[[ Provided records, beginning ]]

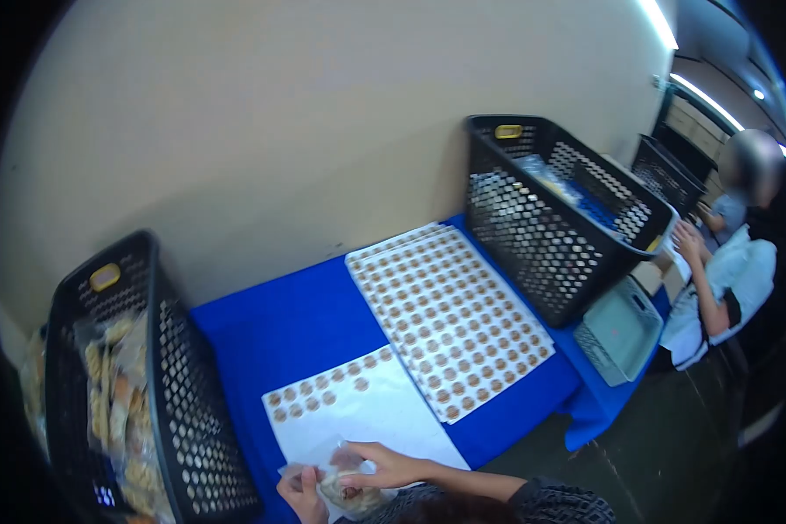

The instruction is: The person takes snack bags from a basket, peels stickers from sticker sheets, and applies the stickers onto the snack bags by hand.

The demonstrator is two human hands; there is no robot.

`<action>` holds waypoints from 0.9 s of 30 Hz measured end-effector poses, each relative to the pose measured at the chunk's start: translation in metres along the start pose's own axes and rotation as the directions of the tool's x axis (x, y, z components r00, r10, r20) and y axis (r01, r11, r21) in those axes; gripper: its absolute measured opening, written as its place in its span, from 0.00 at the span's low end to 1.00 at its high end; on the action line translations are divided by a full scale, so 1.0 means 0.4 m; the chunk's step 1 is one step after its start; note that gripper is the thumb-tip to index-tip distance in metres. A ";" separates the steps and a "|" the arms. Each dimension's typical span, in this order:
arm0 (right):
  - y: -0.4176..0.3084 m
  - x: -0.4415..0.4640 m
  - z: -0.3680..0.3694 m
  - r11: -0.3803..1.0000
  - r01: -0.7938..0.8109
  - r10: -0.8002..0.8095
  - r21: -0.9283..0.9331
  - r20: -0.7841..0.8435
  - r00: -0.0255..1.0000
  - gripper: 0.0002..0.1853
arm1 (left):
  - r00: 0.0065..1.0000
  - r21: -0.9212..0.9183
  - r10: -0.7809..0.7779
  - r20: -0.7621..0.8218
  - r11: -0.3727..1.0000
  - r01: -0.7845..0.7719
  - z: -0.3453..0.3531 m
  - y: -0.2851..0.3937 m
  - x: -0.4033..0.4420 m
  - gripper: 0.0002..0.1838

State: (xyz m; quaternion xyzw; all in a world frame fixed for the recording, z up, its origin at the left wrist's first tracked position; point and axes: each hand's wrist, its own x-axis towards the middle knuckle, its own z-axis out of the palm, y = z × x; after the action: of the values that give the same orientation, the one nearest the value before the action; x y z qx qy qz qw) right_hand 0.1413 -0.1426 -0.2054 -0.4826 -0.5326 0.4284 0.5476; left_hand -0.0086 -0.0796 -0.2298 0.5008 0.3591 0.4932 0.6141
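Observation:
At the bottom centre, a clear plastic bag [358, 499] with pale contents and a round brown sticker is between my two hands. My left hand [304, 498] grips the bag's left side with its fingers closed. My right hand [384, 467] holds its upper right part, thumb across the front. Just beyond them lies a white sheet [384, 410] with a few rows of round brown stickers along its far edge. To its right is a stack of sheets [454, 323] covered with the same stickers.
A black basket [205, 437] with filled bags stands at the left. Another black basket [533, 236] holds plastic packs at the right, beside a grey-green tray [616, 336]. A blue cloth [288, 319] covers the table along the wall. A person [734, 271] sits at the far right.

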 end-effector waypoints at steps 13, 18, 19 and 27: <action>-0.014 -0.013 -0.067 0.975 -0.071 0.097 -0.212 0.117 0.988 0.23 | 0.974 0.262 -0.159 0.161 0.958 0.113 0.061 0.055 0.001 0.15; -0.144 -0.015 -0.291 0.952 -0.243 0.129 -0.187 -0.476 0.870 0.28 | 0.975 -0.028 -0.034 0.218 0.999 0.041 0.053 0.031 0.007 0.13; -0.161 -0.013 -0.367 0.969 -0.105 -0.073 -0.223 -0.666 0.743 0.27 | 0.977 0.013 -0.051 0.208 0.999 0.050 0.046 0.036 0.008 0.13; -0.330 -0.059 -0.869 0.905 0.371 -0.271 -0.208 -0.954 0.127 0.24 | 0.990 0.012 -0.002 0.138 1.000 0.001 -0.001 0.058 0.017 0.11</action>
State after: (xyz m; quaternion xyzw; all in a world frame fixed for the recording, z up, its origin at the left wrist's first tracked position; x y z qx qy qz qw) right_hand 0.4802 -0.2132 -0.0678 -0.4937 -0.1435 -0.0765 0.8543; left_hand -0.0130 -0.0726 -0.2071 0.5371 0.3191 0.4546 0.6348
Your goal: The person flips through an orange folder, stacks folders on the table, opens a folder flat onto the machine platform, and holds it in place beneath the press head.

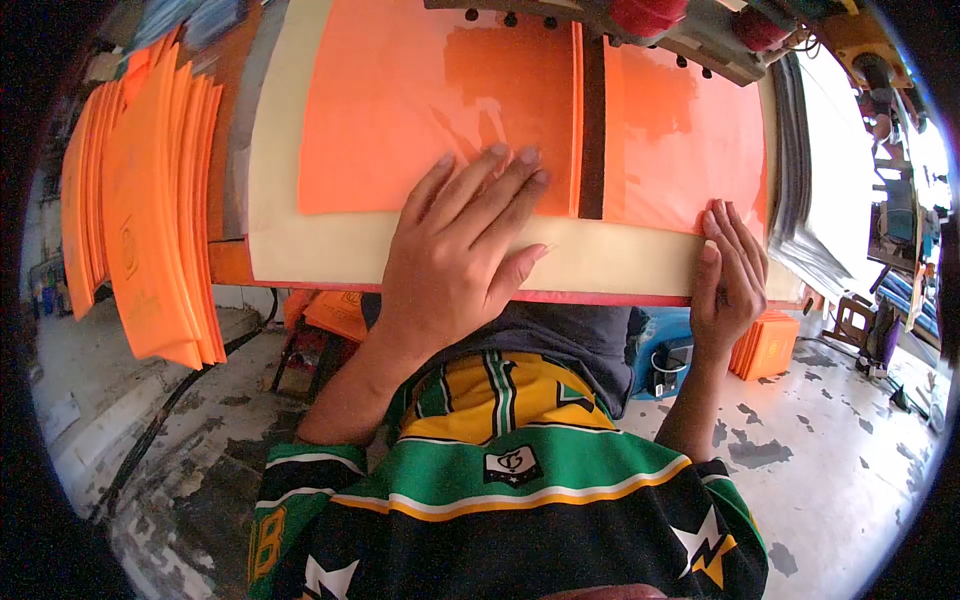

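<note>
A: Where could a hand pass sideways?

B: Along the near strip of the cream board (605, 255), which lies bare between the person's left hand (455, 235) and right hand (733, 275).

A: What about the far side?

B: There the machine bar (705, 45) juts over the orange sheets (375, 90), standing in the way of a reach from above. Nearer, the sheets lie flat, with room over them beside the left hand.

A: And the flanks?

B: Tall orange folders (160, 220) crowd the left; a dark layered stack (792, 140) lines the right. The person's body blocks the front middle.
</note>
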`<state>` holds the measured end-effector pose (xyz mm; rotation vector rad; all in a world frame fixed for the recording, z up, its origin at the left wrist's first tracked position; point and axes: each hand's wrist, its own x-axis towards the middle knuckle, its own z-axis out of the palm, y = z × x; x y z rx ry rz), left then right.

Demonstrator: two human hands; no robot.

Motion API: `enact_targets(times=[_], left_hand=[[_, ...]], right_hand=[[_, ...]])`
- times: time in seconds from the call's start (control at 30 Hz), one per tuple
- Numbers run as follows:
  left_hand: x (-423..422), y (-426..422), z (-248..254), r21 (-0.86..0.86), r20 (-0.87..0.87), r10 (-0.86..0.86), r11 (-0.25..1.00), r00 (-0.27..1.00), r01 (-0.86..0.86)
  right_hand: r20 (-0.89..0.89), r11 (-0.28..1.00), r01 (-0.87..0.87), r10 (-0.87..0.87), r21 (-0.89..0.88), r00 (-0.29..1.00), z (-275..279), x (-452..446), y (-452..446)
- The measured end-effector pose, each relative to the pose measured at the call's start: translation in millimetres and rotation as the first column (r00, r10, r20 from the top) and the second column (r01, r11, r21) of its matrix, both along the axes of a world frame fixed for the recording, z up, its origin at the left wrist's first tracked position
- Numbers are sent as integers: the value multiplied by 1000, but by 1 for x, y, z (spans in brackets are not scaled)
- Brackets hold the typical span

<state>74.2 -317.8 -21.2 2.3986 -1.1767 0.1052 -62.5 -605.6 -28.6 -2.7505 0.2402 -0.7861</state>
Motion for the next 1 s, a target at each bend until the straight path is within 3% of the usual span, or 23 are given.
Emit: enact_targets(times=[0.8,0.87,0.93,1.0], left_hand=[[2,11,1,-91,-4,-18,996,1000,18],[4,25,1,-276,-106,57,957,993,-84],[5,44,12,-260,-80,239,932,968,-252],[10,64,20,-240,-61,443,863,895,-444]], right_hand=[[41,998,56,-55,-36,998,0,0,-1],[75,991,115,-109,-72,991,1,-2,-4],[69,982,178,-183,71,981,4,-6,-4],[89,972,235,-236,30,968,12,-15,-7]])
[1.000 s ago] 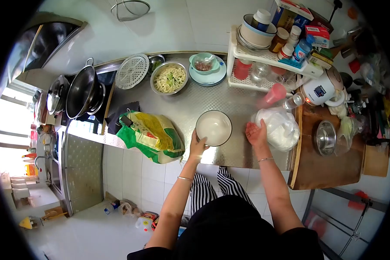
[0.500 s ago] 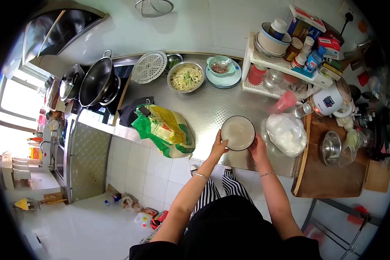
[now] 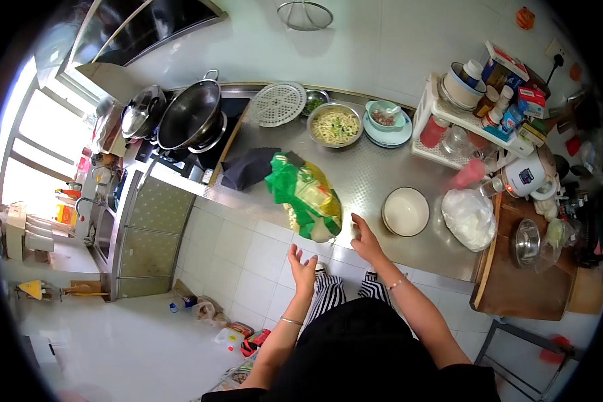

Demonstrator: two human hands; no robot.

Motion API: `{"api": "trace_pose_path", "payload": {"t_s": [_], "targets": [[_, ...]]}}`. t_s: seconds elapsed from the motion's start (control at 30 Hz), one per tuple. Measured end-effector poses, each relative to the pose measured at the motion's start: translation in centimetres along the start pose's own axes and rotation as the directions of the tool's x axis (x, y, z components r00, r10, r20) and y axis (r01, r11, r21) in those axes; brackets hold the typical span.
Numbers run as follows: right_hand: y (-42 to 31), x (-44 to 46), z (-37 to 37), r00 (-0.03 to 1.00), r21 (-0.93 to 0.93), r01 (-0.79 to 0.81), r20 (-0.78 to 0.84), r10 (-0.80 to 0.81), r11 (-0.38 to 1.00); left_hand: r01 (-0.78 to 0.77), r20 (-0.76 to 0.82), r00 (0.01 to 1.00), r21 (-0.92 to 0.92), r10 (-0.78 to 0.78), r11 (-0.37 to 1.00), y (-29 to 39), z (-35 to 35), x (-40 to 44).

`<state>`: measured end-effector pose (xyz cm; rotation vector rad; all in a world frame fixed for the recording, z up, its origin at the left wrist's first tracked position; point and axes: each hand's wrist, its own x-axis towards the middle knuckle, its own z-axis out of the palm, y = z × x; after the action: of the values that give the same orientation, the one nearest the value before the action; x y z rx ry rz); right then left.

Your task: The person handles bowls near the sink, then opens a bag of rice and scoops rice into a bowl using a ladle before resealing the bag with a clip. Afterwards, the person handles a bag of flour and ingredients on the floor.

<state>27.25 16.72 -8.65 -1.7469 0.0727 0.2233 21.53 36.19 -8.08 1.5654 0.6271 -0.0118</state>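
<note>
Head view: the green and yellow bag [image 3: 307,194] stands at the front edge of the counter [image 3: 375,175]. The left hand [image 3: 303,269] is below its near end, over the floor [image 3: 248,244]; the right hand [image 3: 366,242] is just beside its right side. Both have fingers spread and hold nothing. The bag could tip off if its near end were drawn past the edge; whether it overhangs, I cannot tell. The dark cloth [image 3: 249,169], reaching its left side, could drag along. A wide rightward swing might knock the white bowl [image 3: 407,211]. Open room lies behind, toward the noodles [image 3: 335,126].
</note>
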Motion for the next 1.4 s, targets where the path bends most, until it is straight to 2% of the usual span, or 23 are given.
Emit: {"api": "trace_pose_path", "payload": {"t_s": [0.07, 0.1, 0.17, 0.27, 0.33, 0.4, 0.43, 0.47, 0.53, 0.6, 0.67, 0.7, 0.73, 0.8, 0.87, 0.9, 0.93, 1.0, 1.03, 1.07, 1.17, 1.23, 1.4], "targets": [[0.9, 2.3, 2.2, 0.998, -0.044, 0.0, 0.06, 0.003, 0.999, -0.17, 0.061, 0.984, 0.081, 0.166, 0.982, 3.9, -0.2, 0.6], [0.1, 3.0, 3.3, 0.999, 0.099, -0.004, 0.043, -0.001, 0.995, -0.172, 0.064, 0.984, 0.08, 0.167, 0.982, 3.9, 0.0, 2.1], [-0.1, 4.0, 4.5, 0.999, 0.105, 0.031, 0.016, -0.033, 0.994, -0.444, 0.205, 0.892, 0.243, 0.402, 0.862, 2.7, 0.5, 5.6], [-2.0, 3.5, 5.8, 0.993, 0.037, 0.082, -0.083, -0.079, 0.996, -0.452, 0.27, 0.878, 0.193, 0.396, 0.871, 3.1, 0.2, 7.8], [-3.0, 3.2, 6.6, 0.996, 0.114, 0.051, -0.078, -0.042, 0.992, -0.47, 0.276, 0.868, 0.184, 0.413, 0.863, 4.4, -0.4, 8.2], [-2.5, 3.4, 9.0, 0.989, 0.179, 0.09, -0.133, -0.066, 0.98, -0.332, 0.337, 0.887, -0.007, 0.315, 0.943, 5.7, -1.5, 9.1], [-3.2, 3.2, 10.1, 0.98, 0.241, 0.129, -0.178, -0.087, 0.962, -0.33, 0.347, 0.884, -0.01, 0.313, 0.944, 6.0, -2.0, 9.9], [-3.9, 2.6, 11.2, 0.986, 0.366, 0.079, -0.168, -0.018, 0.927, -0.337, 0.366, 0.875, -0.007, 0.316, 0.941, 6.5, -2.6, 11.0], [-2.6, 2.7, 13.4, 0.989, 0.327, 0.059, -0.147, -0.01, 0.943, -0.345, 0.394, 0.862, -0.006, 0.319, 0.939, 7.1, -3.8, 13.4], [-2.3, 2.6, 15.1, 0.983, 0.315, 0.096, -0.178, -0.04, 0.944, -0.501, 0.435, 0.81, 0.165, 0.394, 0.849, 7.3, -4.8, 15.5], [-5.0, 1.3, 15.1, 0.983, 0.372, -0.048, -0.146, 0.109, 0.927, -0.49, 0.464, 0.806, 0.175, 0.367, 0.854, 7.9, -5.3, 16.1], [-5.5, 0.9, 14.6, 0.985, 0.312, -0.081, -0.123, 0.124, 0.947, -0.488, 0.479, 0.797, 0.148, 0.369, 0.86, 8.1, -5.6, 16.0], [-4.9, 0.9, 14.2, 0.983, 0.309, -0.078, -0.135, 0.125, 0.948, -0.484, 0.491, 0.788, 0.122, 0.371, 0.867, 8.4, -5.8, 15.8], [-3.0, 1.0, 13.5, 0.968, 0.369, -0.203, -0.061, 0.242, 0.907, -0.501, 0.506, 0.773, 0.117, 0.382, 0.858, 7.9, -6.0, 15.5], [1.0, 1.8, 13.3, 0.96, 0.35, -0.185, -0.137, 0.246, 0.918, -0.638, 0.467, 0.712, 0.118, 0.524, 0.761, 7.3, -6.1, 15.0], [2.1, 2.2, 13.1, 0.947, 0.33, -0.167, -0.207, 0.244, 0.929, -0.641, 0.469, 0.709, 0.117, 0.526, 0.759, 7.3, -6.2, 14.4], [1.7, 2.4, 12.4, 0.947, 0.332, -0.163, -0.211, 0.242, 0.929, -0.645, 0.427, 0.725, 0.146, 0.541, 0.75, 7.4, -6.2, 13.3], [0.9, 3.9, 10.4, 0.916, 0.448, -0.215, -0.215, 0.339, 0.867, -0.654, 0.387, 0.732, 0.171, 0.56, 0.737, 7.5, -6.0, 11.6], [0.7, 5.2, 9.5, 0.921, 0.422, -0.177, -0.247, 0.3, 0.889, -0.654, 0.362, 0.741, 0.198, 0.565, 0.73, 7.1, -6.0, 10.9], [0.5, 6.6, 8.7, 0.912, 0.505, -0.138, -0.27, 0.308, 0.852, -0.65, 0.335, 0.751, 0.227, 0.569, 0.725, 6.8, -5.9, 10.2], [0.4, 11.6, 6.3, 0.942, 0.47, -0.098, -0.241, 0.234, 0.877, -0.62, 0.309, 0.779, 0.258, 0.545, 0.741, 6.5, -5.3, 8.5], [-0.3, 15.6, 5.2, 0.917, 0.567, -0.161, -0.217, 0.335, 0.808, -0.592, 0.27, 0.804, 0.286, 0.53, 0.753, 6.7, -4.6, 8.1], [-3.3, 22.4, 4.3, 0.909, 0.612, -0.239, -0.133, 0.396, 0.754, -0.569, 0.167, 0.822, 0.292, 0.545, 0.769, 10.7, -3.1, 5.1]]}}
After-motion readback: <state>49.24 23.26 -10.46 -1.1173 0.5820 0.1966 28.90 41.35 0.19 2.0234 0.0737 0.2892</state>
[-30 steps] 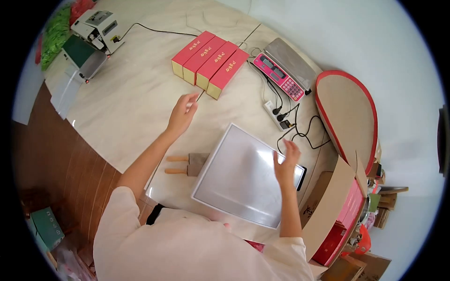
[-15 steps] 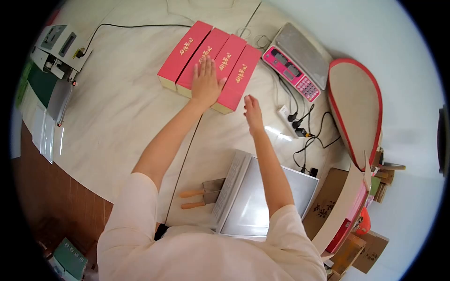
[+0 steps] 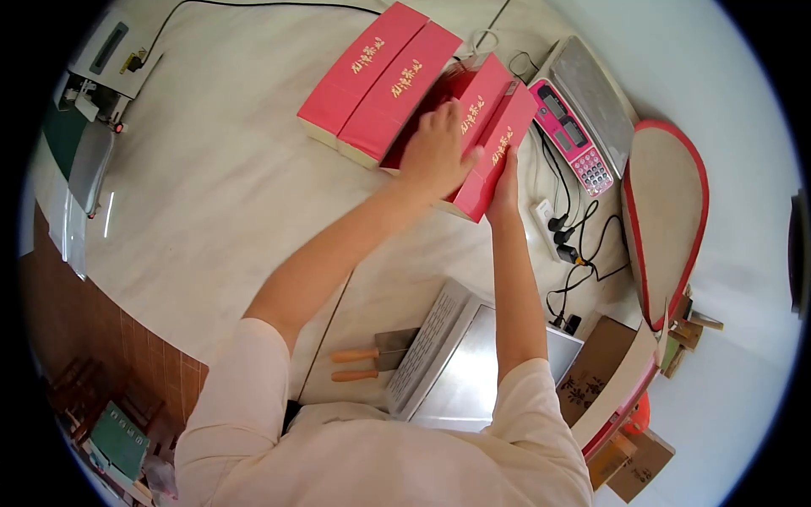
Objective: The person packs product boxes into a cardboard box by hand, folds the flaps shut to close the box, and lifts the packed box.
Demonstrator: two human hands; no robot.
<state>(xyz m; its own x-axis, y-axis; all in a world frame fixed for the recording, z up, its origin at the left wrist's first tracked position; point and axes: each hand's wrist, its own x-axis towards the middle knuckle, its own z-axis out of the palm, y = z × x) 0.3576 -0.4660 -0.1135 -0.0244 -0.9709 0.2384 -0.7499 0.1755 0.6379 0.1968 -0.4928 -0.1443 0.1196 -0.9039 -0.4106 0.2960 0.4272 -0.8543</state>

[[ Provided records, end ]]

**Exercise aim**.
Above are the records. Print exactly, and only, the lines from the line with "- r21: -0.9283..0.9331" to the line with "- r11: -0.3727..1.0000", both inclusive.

**Answer below**.
  - r21: -0.9283..0.9331
  - r20: -0.7841..0.8435
  - r00: -0.0255..1.0000
  - gripper: 0.0002..0.1853
arm1 (left):
  - r00: 0.0065..1.0000
  - r21: -0.9212..0.9183
  - r10: -0.7809..0.7779
  - r20: -0.7621..0.8218
  - r11: -0.3727..1.0000

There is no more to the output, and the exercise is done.